■ **WHAT TO WORK ON**: Scan the records below. List lines holding "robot".

■ **TASK DATA**:
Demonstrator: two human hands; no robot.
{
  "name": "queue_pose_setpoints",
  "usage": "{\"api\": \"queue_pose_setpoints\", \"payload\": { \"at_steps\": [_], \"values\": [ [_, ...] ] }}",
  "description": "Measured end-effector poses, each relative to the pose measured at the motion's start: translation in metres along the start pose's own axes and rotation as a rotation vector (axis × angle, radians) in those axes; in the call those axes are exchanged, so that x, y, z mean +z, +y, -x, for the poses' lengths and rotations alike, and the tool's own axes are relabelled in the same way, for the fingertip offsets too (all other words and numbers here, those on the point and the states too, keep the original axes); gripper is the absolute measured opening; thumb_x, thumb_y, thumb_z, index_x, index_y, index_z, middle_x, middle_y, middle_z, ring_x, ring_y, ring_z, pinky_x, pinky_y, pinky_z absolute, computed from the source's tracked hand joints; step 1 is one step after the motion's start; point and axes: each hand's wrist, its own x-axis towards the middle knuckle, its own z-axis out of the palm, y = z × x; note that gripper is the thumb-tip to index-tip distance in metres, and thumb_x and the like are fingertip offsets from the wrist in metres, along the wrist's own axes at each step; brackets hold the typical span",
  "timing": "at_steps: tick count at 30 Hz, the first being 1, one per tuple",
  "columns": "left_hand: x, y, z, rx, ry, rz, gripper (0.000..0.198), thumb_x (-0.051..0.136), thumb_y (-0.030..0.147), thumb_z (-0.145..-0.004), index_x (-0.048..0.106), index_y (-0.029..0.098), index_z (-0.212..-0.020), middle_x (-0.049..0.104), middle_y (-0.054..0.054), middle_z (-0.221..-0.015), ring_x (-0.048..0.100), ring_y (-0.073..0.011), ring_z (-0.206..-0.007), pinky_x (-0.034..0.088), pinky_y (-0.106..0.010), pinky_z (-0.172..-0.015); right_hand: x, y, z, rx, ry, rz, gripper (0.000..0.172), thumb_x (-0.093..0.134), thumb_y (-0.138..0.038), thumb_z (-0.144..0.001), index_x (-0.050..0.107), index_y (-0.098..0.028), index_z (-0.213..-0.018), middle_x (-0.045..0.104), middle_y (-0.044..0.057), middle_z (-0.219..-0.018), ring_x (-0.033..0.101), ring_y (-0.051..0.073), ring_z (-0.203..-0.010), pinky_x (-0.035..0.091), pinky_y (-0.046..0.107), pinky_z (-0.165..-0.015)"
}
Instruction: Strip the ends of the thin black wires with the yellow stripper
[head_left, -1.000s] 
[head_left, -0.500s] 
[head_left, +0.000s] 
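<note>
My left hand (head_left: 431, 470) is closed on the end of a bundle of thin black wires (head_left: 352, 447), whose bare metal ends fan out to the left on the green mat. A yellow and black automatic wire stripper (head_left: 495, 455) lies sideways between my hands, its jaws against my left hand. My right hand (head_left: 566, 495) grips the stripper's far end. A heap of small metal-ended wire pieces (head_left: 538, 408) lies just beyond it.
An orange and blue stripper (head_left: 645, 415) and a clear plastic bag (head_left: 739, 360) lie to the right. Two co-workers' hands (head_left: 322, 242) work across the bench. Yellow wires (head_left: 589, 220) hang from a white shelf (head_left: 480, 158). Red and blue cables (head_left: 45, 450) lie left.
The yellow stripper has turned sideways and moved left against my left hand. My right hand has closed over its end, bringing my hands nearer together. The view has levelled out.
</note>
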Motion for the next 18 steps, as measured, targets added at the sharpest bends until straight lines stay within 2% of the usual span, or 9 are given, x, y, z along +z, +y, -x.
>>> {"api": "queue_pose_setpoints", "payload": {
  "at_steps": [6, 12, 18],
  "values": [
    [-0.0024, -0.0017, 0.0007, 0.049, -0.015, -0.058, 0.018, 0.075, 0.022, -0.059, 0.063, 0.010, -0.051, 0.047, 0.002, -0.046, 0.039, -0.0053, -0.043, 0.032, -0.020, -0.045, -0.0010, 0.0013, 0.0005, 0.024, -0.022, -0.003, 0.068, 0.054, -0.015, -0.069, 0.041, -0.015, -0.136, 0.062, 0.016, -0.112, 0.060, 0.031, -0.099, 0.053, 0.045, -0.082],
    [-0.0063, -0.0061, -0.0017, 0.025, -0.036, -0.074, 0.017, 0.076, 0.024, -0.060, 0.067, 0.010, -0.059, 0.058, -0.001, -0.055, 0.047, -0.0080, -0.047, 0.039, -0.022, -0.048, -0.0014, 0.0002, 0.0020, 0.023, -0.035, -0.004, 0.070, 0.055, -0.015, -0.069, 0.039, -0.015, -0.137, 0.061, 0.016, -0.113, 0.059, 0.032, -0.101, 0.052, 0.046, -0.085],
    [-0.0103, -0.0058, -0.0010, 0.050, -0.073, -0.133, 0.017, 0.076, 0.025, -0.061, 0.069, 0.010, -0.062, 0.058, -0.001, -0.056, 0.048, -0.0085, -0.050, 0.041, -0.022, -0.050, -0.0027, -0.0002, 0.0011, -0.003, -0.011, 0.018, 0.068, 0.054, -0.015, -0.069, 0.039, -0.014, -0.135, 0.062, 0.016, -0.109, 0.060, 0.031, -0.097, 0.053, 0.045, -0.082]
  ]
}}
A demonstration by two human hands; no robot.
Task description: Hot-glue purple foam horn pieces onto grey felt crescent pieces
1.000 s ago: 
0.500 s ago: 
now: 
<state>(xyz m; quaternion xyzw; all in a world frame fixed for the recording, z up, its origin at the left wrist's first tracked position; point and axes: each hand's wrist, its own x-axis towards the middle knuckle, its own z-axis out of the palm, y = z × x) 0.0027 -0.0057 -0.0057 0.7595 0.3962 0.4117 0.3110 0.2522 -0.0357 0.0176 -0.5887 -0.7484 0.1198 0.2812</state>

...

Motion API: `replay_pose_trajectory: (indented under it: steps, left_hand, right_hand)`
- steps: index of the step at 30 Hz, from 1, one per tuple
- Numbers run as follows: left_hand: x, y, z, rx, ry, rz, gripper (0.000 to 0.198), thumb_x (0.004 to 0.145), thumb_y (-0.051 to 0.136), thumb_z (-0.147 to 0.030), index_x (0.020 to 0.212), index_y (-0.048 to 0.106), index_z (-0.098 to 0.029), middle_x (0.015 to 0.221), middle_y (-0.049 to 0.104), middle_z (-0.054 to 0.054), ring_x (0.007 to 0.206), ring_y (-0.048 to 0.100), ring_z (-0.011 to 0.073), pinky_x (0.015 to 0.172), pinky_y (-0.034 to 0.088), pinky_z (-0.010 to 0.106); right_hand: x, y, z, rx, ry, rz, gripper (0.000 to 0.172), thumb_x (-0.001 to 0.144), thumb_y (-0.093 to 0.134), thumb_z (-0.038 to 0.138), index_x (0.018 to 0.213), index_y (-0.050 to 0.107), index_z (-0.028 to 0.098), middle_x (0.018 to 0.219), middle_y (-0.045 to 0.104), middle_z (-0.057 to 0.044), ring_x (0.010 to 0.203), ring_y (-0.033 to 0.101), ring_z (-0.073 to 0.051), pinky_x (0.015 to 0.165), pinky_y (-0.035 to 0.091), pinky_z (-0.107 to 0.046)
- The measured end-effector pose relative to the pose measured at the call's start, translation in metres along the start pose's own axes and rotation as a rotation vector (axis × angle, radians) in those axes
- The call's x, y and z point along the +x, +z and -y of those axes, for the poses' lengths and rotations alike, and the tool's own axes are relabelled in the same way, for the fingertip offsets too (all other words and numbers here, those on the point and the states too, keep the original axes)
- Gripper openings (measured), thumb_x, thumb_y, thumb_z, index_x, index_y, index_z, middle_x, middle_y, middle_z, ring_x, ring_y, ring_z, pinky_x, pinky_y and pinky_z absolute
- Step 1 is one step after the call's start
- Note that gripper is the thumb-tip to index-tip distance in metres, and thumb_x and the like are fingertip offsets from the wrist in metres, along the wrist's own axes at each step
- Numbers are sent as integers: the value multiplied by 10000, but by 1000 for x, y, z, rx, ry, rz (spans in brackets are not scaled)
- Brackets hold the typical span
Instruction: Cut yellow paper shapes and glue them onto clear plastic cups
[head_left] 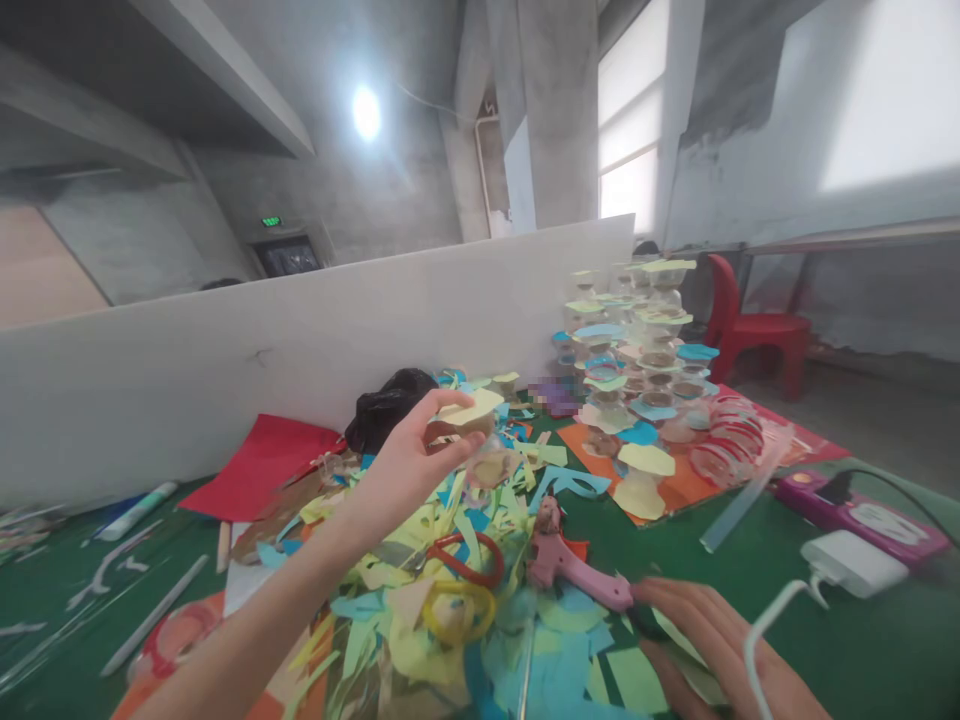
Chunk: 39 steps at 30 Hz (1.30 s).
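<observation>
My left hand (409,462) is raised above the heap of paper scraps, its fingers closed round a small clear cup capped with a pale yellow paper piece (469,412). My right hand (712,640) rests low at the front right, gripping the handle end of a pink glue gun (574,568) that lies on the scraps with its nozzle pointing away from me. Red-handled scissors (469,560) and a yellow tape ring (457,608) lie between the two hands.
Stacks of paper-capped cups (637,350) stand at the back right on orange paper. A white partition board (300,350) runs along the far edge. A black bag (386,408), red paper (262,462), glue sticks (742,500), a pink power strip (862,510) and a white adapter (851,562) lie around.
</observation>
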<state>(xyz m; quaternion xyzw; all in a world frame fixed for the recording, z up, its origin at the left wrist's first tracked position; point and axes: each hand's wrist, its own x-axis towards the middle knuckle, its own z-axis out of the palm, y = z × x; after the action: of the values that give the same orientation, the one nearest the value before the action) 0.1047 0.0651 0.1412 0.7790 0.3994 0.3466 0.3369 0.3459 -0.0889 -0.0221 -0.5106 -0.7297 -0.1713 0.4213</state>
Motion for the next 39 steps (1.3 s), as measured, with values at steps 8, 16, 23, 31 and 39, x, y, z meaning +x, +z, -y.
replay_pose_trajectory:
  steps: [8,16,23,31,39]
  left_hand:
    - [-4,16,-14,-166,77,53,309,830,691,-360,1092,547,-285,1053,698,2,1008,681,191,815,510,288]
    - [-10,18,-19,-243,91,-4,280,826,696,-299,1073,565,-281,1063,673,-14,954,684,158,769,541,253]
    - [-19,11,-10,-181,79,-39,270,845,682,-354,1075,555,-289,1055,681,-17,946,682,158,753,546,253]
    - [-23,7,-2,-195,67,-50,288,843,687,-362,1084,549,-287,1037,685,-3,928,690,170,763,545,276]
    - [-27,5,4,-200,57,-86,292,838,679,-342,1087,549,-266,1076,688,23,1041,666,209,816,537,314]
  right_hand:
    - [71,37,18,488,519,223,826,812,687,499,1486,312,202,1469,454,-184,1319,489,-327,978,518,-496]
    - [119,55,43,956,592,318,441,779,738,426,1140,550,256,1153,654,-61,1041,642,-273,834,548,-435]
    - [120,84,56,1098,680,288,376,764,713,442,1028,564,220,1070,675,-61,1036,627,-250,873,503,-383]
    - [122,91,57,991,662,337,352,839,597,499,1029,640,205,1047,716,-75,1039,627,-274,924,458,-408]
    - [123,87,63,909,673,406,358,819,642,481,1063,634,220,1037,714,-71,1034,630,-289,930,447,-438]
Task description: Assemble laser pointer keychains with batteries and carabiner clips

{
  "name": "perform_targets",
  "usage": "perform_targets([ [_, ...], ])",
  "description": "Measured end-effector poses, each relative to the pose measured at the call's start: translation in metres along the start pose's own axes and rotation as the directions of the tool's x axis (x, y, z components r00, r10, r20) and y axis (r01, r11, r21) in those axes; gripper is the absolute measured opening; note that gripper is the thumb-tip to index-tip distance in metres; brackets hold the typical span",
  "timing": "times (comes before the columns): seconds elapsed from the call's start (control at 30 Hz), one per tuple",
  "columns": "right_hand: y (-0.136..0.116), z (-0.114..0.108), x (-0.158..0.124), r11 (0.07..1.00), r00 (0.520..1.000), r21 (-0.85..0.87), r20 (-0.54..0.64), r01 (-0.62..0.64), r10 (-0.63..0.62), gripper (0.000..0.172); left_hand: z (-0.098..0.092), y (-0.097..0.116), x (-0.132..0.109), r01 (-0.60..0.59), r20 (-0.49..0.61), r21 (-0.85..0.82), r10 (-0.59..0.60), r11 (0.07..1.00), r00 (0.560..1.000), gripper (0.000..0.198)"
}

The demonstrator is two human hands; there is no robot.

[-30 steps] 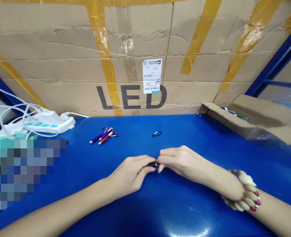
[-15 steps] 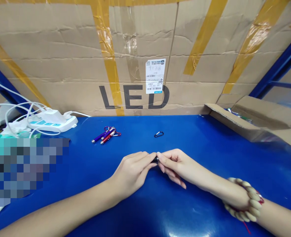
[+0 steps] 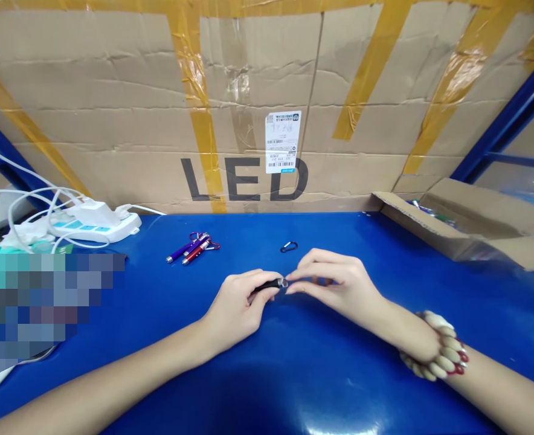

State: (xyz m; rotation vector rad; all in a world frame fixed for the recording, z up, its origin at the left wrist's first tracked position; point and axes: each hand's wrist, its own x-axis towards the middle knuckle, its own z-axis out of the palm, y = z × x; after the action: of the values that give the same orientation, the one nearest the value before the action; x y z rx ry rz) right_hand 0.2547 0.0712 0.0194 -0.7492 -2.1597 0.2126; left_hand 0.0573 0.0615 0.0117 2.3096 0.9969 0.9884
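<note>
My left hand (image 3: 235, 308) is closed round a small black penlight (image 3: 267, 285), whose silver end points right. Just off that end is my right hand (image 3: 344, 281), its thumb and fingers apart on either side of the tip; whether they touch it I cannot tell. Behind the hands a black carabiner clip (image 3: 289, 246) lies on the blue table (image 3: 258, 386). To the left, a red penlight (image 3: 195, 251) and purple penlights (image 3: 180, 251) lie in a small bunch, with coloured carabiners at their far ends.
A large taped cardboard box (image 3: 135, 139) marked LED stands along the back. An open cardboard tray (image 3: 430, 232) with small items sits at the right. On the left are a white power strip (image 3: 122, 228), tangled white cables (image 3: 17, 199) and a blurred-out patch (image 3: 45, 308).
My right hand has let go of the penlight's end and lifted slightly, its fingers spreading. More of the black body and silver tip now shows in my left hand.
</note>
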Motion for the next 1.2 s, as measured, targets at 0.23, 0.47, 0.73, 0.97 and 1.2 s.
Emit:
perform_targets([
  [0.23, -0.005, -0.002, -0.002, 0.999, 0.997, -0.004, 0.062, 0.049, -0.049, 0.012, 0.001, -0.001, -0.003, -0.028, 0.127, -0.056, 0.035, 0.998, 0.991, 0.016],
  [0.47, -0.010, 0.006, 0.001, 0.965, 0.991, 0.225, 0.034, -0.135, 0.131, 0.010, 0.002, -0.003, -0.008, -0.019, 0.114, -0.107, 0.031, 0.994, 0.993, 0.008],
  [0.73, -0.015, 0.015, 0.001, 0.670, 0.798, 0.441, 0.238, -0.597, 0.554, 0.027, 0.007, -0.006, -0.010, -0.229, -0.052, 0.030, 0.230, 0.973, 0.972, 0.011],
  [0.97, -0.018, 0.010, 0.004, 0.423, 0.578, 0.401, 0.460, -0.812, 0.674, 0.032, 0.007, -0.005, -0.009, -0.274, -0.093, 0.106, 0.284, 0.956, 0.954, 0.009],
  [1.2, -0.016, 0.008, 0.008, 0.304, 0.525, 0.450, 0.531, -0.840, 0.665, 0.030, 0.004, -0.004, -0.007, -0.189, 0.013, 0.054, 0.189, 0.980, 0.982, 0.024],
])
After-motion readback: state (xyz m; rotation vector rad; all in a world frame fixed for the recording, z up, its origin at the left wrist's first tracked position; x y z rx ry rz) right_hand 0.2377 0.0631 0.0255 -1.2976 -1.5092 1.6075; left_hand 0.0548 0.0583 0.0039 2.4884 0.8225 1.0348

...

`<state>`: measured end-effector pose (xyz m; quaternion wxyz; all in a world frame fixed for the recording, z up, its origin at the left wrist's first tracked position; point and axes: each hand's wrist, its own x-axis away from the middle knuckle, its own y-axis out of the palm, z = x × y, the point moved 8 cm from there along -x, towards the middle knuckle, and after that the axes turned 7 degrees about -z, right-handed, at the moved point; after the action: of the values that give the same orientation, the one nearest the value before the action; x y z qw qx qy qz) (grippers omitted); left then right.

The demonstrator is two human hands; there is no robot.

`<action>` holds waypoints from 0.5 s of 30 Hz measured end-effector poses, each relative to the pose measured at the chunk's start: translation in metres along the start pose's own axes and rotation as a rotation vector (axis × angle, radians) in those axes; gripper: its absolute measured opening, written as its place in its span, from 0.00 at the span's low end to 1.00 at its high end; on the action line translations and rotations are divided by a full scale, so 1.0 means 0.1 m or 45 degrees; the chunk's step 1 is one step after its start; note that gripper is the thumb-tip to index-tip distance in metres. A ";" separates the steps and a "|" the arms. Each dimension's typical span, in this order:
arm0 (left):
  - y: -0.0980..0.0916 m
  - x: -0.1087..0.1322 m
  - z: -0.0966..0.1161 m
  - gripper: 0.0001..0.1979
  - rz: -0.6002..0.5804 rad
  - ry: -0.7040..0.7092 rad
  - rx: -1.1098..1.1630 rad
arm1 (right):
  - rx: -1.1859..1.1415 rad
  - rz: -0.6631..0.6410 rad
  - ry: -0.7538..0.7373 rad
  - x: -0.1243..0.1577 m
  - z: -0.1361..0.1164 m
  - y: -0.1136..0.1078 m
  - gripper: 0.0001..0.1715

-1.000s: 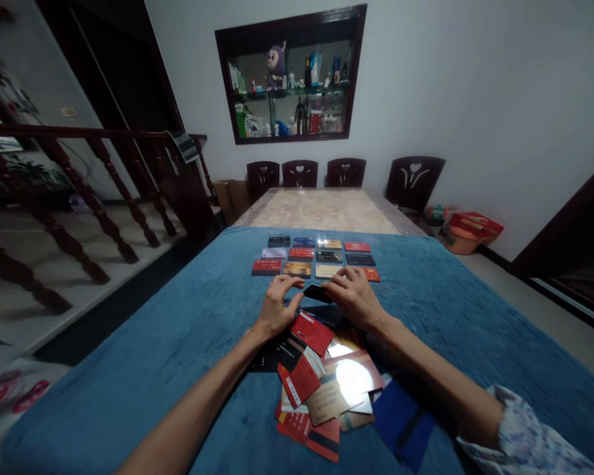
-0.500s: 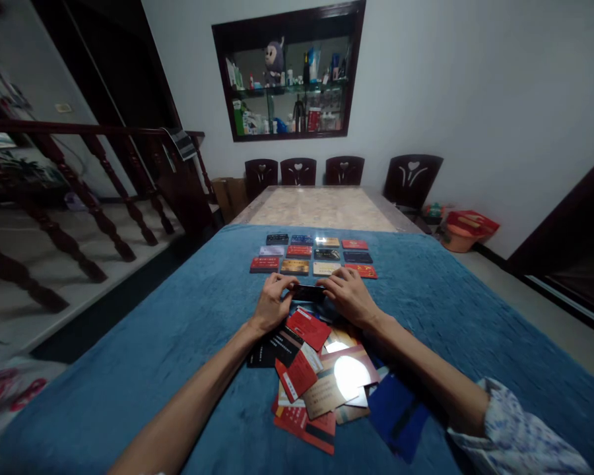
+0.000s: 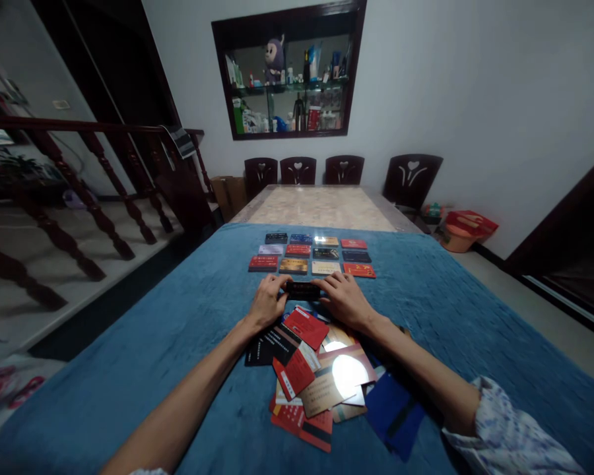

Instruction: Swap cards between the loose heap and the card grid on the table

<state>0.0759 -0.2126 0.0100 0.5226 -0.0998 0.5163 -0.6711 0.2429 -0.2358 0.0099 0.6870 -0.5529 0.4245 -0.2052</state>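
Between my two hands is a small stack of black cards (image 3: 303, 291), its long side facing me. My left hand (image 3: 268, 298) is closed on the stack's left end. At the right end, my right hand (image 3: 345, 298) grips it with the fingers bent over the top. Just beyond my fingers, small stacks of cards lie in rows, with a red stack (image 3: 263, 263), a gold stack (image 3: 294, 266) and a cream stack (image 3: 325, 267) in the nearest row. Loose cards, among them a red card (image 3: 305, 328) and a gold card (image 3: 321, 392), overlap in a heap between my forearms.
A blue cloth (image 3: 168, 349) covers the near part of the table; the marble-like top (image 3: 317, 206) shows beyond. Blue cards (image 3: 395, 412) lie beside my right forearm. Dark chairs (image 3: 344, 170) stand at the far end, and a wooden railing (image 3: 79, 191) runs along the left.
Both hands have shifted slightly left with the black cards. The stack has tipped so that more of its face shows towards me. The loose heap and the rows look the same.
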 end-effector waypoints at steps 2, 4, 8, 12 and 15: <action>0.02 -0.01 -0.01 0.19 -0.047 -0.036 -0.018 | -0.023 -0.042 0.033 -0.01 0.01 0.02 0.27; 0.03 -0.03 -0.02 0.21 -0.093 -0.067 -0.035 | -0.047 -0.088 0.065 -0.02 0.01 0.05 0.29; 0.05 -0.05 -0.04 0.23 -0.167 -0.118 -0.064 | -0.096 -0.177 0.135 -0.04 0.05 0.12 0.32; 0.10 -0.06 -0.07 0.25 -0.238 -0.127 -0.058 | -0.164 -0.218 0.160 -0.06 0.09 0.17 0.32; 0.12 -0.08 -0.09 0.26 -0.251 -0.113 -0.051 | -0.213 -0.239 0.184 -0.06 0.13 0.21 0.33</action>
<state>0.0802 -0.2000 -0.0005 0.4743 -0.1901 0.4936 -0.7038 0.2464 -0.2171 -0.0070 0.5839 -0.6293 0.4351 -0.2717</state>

■ **TASK RESULT**:
Demonstrator: two human hands; no robot.
A demonstration by two human hands; no robot.
The demonstrator is two human hands; there is no robot.
The demonstrator is two human hands; there is no robot.

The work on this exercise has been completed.